Efficient Partition-based Approaches for Diversified Top-k Subgraph Matching
Liuyi Chen, Yuchen Hu, Zhengyi Yang, Xu Zhou, Wenjie Zhang, Kenli Li
TL;DR
The paper tackles DT$k$SM, the problem of selecting $k$ isomorphic subgraph matches that maximize pairwise topological distances in a data graph. It introduces the Partition-based Distance Diversity (PDD) framework, which partitions the graph, computes inter-partition distances via a Partition Adjacency Graph (PAG), and selects dispersed partitions to drive diverse matching, with parallel HySM and optional inter-partition completion. Two optimizations—embedding-driven partition filtering and densest-based partition selection over a Partition Distance Graph (PDG)—drive efficiency and global dispersion, with theoretical and empirical support.
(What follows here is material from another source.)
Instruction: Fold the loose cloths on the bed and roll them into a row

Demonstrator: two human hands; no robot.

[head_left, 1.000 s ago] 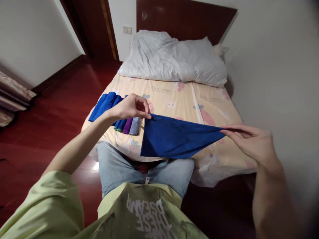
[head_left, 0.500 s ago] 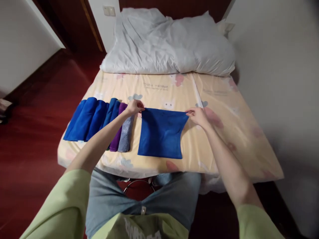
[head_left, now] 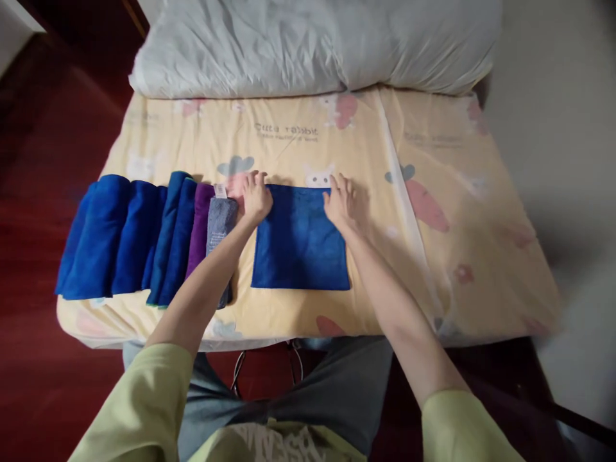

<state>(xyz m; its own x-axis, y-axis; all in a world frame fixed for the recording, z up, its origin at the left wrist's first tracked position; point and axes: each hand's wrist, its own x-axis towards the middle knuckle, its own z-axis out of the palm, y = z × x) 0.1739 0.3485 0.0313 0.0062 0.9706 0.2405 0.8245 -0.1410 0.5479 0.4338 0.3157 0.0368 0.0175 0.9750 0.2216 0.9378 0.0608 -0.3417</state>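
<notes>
A blue towel (head_left: 301, 240) lies flat and square on the bed in front of me. At its far left corner is my left hand (head_left: 258, 197), with the fingers apart and touching the cloth's edge. My right hand (head_left: 341, 200) rests on the far right corner, its fingers also spread. Left of the towel, rolled or folded cloths stand in a row: a grey one (head_left: 222, 218) with a white tag, a purple one (head_left: 198, 240), and several blue ones (head_left: 103, 237). My left forearm hides part of the grey and purple cloths.
The bed has a yellow patterned sheet (head_left: 462, 192). A white quilt or pillow (head_left: 308, 48) lies across its far end. A wall (head_left: 563, 128) borders the right side, and dark red floor (head_left: 29, 192) shows at the left.
Both hands have gone from pinching the towel's raised far corners to lying spread on them. The towel now lies flat. My view has tipped down and come closer.
</notes>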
Experiments on 12 datasets show substantial speedups (up to four orders of magnitude) and strong diversity performance (about 95% of cases near 80% of optimal distance diversity and full coverage diversity), indicating practical impact for scalable, globally diverse subgraph matching in domains such as biology, finance, and social networks.
Abstract
Subgraph matching is a core task in graph analytics, widely used in domains such as biology, finance, and social networks. Existing top-k diversified methods typically focus on maximizing vertex coverage, but often return results in the same region, limiting topological diversity. We propose the Distance-Diversified Top-k Subgraph Matching (DTkSM) problem, which selects k isomorphic matches with maximal pairwise topological distances to better capture global graph structure. To address its computational challenges, we introduce the Partition-based Distance Diversity (PDD) framework, which partitions the graph and retrieves diverse matches from distant regions. To enhance efficiency, we develop two optimizations: embedding-driven partition filtering and densest-based partition selection over a Partition Adjacency Graph. Experiments on 12 real world datasets show our approach achieves up to four orders of magnitude speedup over baselines, with 95% of results reaching 80% of optimal distance diversity and 100% coverage diversity.